Monsieur le président, monsieur le secrétaire d’État, mes chers collègues, avec cette nouvelle lecture – en l’espèce, la troisième – du projet de loi relatif à la bioéthique, nous arrivons au bout d’un long chemin. Il est grand temps de statuer définitivement sur ces dispositions, dont nous pensons qu’elles constituent, pour la plupart, des avancées utiles et attendues.
Globalement, ce texte issu des travaux de l’Assemblée nationale nous satisfait à quelques dispositions près. Nous nous réjouissons bien sûr que soient réintroduites les mesures phares que la majorité sénatoriale avait purement et simplement supprimées.
Je pense à l’article 1er, qui prévoit l’ouverture de l’AMP aux femmes seules et aux couples de femmes et sa prise en charge par l’assurance maladie.
Je pense aussi à la possibilité pour les femmes d’une autoconservation de leurs ovocytes.
Je pense encore à l’accès aux origines pour tous les enfants conçus avec tiers donneur, à leur majorité.
Si nous souhaitions aller plus loin sur l’AMP post mortem ou dans le traitement de l’accès à l’AMP, en assurant une égalité de traitement au regard de l’identité de genre, il est certain que cette rédaction constitue déjà une avancée sociétale majeure et attendue.
L’AMP n’est pas une concession faite à l’époque : elle est l’aboutissement d’un long processus, qui nous amène à reconnaître une liberté, parce qu’elle correspond à une nécessité. Il y a une réalité biologique, mais il y a également une vérité humaine à laquelle nous devons répondre.
La société française a évolué vers un modèle familial qui ne se résume plus à une configuration unique, issue d’un modèle conjugal unique. Nos citoyens y sont prêts : les deux tiers des Françaises et des Français y sont favorables. Il faut maintenant l’acter.
Nous sommes également satisfaits que les députés aient répondu favorablement à un certain nombre de dispositions que nous défendions en deuxième lecture, comme la possibilité du recours au prélèvement d’organes chez les jeunes protégés ou encore l’interdiction de l’usage de l’IRM (imagerie par résonance magnétique) fonctionnelle à des fins judiciaires.
Nonobstant ces avancées, je formulerai rapidement quelques regrets.
L’Assemblée nationale a maintenu l’article 4 bis, qui interdit la transcription totale de l’acte de naissance ou du jugement étranger établissant la filiation d’un enfant né d’une GPA à l’étranger. Cette mesure est à contresens des récentes décisions judiciaires, selon lesquelles une GPA réalisée à l’étranger ne saurait faire, à elle seule, obstacle à la reconnaissance en France d’un lien de filiation intégral.
Pour ce qui est des modes de filiation, nous privilégions la présomption de parenté pour les couples non mariés, pour le conjoint ou la conjointe, lorsqu’un enfant naît d’une AMP, l’idée étant d’étendre aux couples de femmes le régime de droit commun prévu pour les couples hétérosexuels. C’est pour nous la solution la plus à même de garantir l’égalité entre les couples.
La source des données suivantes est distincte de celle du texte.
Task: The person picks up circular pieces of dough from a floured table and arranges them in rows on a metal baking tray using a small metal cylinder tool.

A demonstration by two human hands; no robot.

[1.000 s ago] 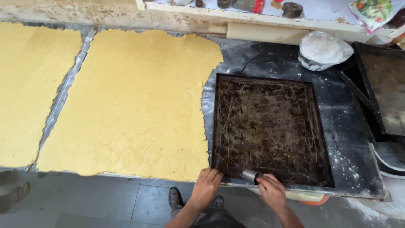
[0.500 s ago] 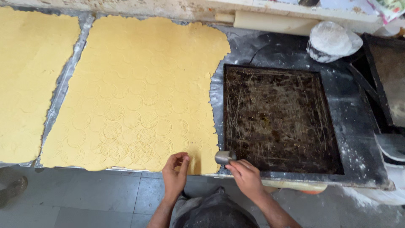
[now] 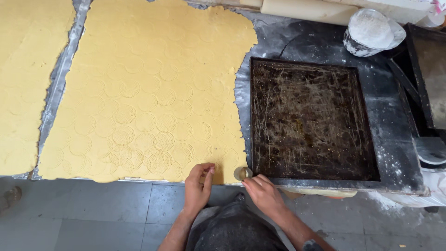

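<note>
Head view, looking straight down: the right hand [image 3: 262, 193] holds a small round metal cutter [image 3: 242, 173] at the near edge of the surface [image 3: 399, 144], its fingertips closed on the cutter's side. The cutter sits just off the near right corner of the big yellow dough sheet [image 3: 144, 88], in the narrow gap between that sheet and the dark baking tray [image 3: 311, 118]. The left hand [image 3: 199, 186] rests with curled fingers on the dough's near edge, thumb and fingers touching the sheet, holding nothing that can be seen. The dough is stamped all over with ringed circles. A second dough sheet [image 3: 28, 79] lies toward the left edge, cut off by the frame. At the far edge a rolling pin [image 3: 306, 9] and a flour tub [image 3: 371, 32] are partly out of view, as is another tray [image 3: 429, 79] at the right edge. The cutter's far side is hidden behind its rim.
</note>
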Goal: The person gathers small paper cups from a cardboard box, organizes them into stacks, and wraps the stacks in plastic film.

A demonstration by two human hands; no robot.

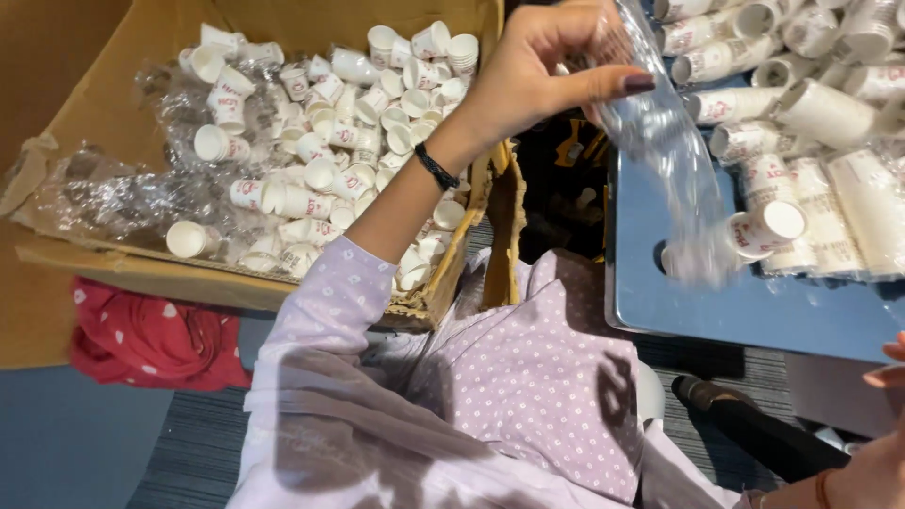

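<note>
At the bottom right of the frame my right hand (872,471) barely shows, only its edge in view, so I cannot tell whether it grips anything. Higher, at upper centre, my left hand (537,71) pinches a clear plastic sleeve (665,141) between thumb and fingers; the sleeve hangs down over the blue table (735,311) at right, a paper cup (764,228) in its lower end. Sleeved cup stacks (830,113) lie beyond. At upper left, a cardboard box (85,123) holds loose cups (330,141).
</note>
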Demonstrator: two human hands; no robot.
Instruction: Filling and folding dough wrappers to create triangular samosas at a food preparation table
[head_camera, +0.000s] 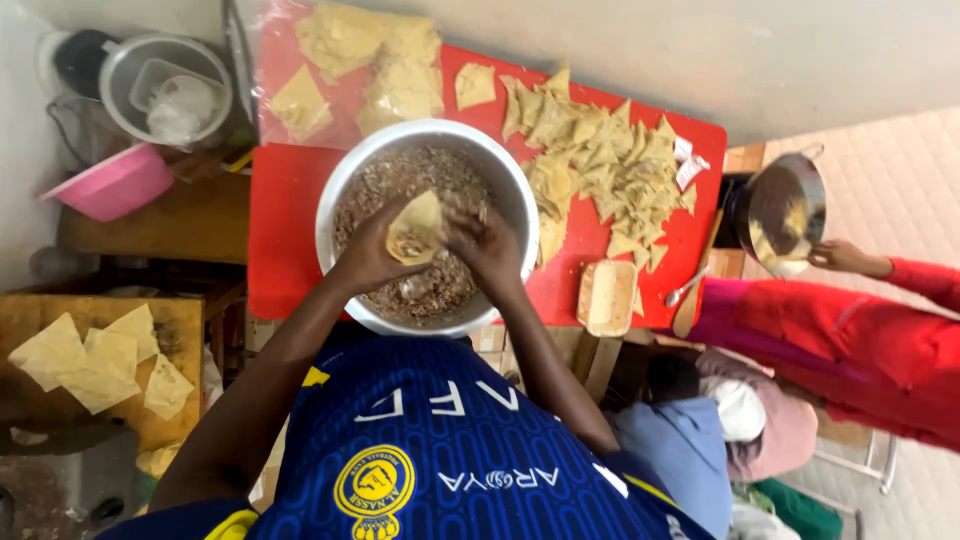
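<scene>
The head camera looks straight down. The left hand (368, 255) is curled around a pastry cone (418, 228), holding it open like a little cup. The right hand (487, 243) has its fingers pinched at the cone's right edge, at about 3 o'clock from it; I cannot tell if it holds any filling. Both hands are over the big metal bowl (350, 190), which is full of brown filling (400, 180).

This looks like the filling step. The next move probably needs the cone kept steady while the top is folded shut, so nothing spills.

Counting: one big bowl, one cone in hand. At 2 o'clock from the bowl, a pile of folded pastries (600, 165) lies on the red board (285, 230), too many to count. At 11 o'clock lie flat pastry sheets (365, 60). At 9 o'clock is one pink bowl (112, 185). At 3 o'clock another person's hand (840, 256) holds one metal pan (782, 212).
</scene>
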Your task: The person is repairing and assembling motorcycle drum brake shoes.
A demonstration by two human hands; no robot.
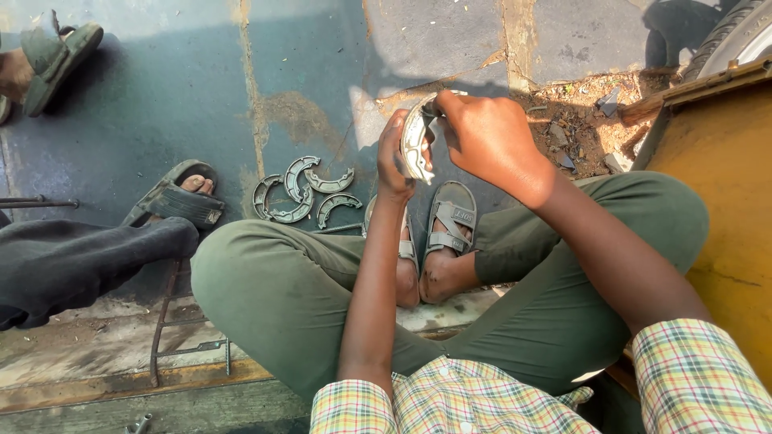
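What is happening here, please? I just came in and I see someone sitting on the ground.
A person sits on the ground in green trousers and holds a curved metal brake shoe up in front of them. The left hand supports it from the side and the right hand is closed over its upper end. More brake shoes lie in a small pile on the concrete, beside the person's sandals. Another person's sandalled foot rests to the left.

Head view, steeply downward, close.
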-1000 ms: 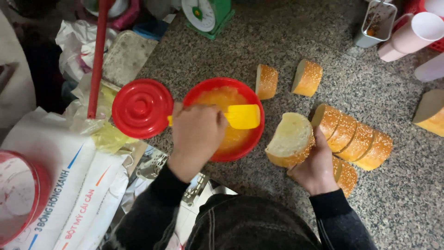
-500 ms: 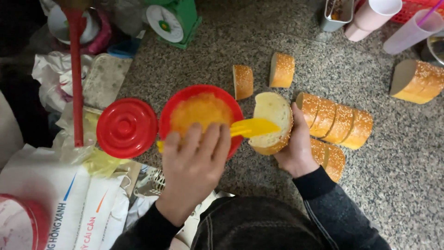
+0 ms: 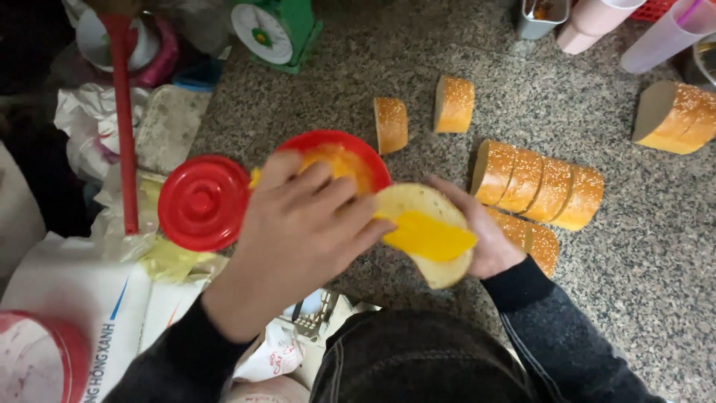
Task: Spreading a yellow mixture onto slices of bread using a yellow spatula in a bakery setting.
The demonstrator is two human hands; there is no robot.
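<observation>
From the head view, I am looking straight down at a speckled grey stone bench. My left hand is clenching around the handle of a yellow spreader, whose flat blade is lying across the cut face of a bread slice. My right hand is grasping that slice from its 3 o'clock side, cupping it underneath with the cut face turned up toward me, fingers showing past its edge. The slice is hovering just at 4 o'clock of a red tub holding orange-yellow spread, and my left knuckles are covering part of the tub's near rim. A red lid is lying flat on the bench, just beside the tub at its 9 o'clock.

At 3 o'clock of the slice, a row of sesame-topped bread slices is leaning together, with more of them lying just behind my right hand. Two separate bread pieces are standing at 12 o'clock of the tub, slightly apart from each other. Another bread chunk is sitting far off at 2 o'clock. A green weighing scale is standing at 11 o'clock, and a red rod is running upright past the lid's 10 o'clock side.
</observation>
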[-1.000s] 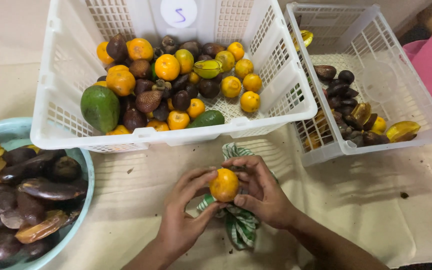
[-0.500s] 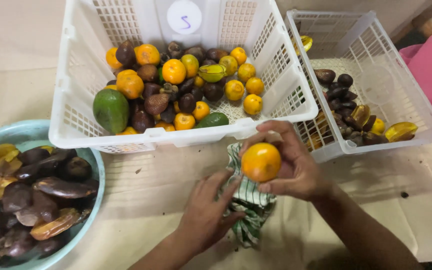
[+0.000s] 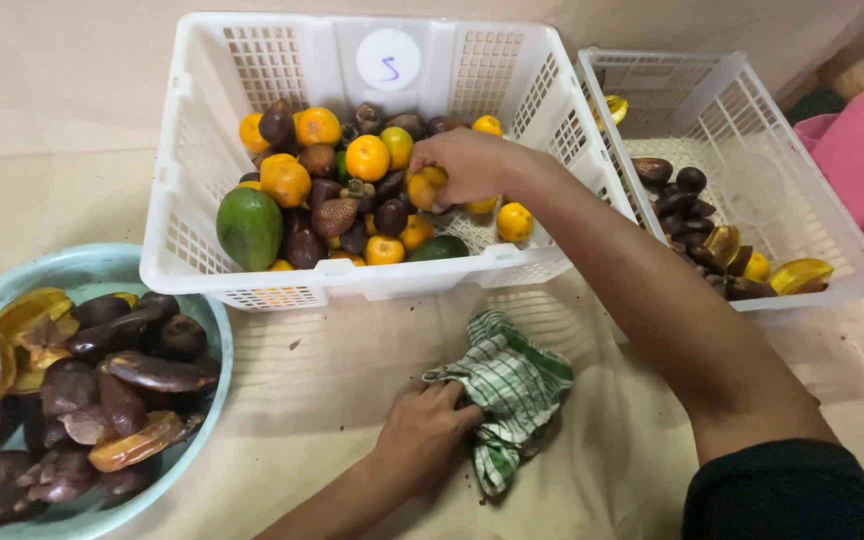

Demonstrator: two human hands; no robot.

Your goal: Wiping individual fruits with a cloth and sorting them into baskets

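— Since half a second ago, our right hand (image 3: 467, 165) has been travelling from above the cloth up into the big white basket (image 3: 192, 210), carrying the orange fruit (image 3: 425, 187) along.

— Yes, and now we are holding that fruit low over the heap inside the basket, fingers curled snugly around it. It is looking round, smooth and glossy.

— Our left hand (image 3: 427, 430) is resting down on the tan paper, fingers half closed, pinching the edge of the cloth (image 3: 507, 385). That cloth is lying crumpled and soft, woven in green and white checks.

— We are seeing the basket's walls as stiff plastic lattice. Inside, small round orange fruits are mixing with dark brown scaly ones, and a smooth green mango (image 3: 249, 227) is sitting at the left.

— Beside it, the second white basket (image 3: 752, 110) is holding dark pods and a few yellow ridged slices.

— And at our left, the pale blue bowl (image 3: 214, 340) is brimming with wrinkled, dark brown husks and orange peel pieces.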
Sur les questions de recherche, nous actons de réelles divergences de fond avec l’Assemblée nationale, le Sénat restant attaché au maintien de l’interdiction absolue de la création d’embryons chimériques afin d’écarter tout risque de franchissement de la barrière des espèces. Cette position est partagée par le groupe Écologiste – Solidarité et Territoires.
Enfin, nous regrettons que l’Assemblée nationale n’ait pas voulu profiter de ce véhicule législatif pour clarifier les pratiques et réaffirmer que l’interruption médicale de grossesse (IMG), que ce soit pour raison médicale ou en cas de détresse psychosociale, doit s’appliquer uniformément, dans tous les territoires. On constate encore trop souvent, localement, des divergences d’interprétation quant à l’opportunité de prendre en considération l’ensemble des détresses parmi les causes de péril grave justifiant la réalisation d’une IMG.
Quoi qu’il en soit, les sénateurs du groupe Écologiste – Solidarité et Territoires soutiennent globalement cette réforme. Nous sommes heureux que l’AMP pour toutes, ce droit nouveau, soit enfin consacrée.
Dans nos sociétés contemporaines en mutation, la reconnaissance d’un tel droit est salutaire. Sur ces enjeux, notre boussole est et restera l’humain et l’intérêt supérieur de l’enfant.